[Records from a collection]

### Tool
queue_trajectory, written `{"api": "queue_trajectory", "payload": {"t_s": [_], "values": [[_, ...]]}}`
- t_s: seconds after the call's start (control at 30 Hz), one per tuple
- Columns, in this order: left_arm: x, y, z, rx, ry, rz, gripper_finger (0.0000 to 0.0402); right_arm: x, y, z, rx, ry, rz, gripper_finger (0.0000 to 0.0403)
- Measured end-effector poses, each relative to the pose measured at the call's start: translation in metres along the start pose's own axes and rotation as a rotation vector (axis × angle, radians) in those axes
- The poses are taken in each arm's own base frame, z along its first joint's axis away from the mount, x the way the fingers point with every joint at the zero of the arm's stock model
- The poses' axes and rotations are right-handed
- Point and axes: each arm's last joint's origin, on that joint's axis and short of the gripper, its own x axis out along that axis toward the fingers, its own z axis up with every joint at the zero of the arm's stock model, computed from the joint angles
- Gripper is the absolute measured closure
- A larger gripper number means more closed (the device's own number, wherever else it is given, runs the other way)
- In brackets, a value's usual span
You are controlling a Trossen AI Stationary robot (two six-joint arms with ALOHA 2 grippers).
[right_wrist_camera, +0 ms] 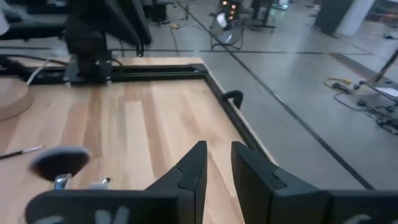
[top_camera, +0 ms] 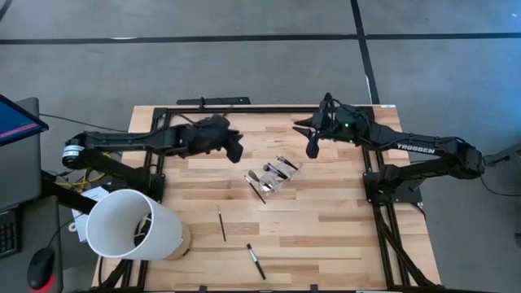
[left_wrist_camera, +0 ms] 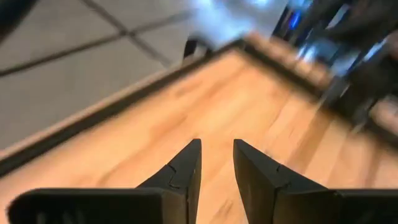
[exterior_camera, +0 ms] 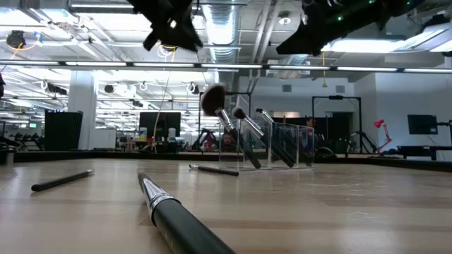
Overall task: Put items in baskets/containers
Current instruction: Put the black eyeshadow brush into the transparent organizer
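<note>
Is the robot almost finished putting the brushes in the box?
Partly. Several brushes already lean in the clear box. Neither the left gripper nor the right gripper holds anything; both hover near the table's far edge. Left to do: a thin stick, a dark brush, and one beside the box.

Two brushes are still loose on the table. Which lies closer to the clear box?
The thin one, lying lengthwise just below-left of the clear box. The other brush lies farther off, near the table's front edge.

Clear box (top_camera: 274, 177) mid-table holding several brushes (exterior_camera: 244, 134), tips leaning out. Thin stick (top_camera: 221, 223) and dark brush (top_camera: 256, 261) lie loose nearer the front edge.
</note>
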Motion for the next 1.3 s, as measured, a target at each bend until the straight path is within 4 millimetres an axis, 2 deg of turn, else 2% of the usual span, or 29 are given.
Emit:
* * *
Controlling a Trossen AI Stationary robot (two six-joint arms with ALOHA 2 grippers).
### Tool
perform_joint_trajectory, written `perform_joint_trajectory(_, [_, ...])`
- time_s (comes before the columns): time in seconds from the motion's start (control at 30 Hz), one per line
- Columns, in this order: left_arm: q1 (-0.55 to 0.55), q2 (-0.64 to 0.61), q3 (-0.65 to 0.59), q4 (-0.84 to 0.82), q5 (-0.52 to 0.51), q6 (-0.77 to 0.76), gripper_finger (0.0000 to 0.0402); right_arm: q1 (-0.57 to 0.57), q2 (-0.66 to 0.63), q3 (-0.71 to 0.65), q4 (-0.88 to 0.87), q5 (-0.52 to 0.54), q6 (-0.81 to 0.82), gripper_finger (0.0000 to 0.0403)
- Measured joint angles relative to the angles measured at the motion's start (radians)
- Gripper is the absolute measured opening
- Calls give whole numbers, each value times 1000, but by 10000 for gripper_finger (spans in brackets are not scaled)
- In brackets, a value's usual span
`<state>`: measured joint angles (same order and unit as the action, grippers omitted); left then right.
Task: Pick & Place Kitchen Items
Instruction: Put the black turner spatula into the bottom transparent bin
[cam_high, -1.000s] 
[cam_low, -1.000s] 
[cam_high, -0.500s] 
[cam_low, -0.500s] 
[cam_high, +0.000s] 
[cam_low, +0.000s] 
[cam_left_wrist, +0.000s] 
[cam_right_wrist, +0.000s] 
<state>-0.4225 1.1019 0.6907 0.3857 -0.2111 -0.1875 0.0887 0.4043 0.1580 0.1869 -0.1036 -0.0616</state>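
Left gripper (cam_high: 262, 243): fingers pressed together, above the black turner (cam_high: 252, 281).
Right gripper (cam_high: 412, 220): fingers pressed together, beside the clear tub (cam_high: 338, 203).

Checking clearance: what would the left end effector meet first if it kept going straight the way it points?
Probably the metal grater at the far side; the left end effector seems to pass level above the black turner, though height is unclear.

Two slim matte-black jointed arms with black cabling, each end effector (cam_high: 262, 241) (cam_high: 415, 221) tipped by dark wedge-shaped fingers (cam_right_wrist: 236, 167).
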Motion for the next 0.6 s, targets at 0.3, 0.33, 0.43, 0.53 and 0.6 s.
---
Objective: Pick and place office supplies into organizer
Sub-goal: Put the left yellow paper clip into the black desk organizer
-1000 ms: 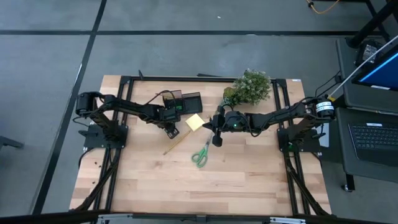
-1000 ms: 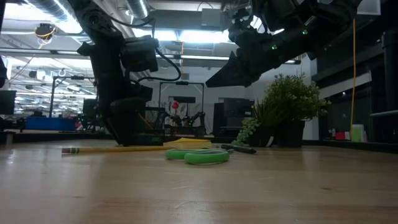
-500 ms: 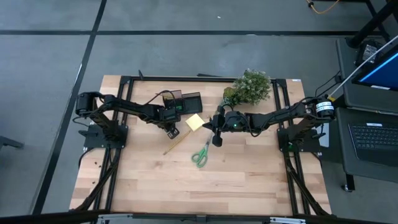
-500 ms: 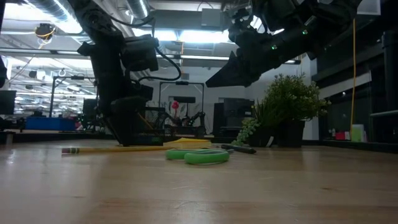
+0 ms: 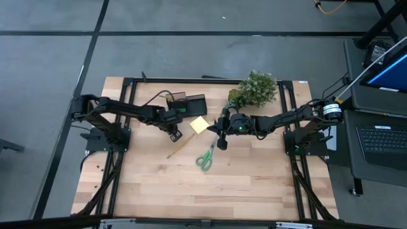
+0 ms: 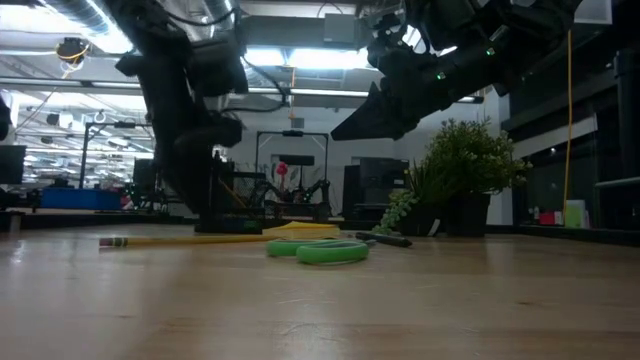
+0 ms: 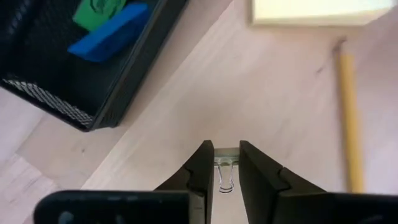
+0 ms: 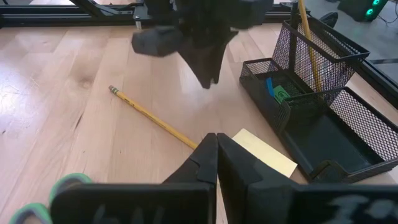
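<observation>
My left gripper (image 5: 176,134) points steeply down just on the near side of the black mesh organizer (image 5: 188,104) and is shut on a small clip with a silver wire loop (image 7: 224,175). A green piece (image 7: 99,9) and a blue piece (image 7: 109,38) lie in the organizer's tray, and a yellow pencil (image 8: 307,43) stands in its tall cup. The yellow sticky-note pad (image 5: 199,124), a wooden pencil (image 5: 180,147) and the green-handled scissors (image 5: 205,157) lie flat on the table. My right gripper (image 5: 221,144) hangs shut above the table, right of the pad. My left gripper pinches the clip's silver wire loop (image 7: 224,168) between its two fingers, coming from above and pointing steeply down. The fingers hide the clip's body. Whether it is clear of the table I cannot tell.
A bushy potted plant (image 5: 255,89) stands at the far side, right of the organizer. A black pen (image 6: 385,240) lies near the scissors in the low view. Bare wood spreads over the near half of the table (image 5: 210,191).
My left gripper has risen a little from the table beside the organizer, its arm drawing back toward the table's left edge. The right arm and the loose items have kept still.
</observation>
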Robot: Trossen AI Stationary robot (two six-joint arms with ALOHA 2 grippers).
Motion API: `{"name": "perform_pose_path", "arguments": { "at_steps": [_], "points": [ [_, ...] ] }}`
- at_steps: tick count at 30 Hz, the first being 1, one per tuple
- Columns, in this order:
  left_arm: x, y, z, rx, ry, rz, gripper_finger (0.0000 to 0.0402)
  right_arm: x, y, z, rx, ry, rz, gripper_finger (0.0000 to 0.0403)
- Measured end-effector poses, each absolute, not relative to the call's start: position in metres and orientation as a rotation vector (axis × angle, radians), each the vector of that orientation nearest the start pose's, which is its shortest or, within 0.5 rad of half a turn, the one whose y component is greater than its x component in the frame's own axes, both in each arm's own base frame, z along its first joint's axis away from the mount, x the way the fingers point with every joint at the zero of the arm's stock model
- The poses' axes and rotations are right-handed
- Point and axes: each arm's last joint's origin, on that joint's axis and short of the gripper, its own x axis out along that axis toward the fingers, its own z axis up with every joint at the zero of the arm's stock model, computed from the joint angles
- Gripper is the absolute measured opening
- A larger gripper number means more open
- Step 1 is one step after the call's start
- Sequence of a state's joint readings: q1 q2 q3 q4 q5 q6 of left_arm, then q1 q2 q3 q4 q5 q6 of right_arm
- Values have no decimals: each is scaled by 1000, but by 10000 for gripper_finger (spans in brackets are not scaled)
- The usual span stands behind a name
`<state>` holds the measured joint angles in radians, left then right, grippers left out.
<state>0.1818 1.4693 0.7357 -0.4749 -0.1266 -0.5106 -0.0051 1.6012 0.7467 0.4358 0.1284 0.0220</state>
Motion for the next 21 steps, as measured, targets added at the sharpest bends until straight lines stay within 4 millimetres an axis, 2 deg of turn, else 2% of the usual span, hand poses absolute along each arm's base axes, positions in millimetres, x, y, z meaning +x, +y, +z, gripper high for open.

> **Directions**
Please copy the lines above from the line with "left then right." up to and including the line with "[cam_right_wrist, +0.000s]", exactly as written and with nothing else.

> **Task response**
`<state>`: measured joint angles (same order and unit as the action, grippers omitted); left then right.
Task: Pick & Place Kitchen Items
Instruction: Put the black turner spatula into the bottom transparent bin
[cam_high, -1.000s] 
[cam_low, -1.000s] 
[cam_high, -0.500s] 
[cam_low, -0.500s] 
[cam_high, +0.000s] 
[cam_low, +0.000s] 
[cam_left_wrist, +0.000s] 
[cam_right_wrist, +0.000s] 

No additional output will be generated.